- _TASK STATEMENT_:
However many lines the data holds, transcribe them all exactly.

*** SUPPLIED MATERIAL ***

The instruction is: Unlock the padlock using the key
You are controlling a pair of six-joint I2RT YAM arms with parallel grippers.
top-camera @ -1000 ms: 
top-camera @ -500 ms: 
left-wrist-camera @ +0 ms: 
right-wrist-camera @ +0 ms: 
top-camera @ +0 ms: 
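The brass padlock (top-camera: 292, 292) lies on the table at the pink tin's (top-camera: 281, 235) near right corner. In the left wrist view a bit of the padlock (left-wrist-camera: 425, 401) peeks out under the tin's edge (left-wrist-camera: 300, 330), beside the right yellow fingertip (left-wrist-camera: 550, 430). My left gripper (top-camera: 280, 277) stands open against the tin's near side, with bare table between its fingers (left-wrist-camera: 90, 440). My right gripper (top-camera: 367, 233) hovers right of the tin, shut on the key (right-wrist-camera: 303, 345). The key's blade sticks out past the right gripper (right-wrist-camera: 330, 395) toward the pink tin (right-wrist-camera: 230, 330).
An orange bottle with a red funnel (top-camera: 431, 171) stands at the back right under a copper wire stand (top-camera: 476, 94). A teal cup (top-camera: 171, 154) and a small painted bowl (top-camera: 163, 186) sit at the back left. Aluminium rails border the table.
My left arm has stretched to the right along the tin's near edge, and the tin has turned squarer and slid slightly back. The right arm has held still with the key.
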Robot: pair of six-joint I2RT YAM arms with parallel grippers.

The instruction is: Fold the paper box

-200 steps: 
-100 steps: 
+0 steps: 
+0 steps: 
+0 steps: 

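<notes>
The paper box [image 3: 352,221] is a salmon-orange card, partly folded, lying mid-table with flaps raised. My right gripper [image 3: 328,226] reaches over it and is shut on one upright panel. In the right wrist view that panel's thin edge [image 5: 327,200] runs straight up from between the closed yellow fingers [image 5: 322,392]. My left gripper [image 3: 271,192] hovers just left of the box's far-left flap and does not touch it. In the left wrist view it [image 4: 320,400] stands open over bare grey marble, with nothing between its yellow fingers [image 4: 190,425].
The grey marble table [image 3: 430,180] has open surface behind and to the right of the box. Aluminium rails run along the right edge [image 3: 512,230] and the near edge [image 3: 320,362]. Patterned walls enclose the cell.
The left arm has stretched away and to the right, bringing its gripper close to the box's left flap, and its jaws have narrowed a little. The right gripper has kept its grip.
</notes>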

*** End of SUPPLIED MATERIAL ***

- _WRITTEN ANSWER_:
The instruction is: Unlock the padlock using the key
You are controlling a pair of six-joint I2RT YAM arms with parallel grippers.
top-camera @ -1000 ms: 
top-camera @ -500 ms: 
left-wrist-camera @ +0 ms: 
right-wrist-camera @ +0 ms: 
top-camera @ +0 ms: 
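The brass padlock (top-camera: 292, 292) lies on the table at the pink tin's (top-camera: 281, 235) near right corner. In the left wrist view a bit of the padlock (left-wrist-camera: 425, 401) peeks out under the tin's edge (left-wrist-camera: 300, 330), beside the right yellow fingertip (left-wrist-camera: 550, 430). My left gripper (top-camera: 280, 277) stands open against the tin's near side, with bare table between its fingers (left-wrist-camera: 90, 440). My right gripper (top-camera: 367, 233) hovers right of the tin, shut on the key (right-wrist-camera: 303, 345). The key's blade sticks out past the right gripper (right-wrist-camera: 330, 395) toward the pink tin (right-wrist-camera: 230, 330).
An orange bottle with a red funnel (top-camera: 431, 171) stands at the back right under a copper wire stand (top-camera: 476, 94). A teal cup (top-camera: 171, 154) and a small painted bowl (top-camera: 163, 186) sit at the back left. Aluminium rails border the table.
My left arm has stretched to the right along the tin's near edge, and the tin has turned squarer and slid slightly back. The right arm has held still with the key.
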Robot: pair of six-joint I2RT YAM arms with parallel grippers.

The instruction is: Fold the paper box

-200 steps: 
-100 steps: 
+0 steps: 
+0 steps: 
+0 steps: 

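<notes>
The paper box [image 3: 352,221] is a salmon-orange card, partly folded, lying mid-table with flaps raised. My right gripper [image 3: 328,226] reaches over it and is shut on one upright panel. In the right wrist view that panel's thin edge [image 5: 327,200] runs straight up from between the closed yellow fingers [image 5: 322,392]. My left gripper [image 3: 271,192] hovers just left of the box's far-left flap and does not touch it. In the left wrist view it [image 4: 320,400] stands open over bare grey marble, with nothing between its yellow fingers [image 4: 190,425].
The grey marble table [image 3: 430,180] has open surface behind and to the right of the box. Aluminium rails run along the right edge [image 3: 512,230] and the near edge [image 3: 320,362]. Patterned walls enclose the cell.
The left arm has stretched away and to the right, bringing its gripper close to the box's left flap, and its jaws have narrowed a little. The right gripper has kept its grip.
</notes>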

Response complete; there is no more output.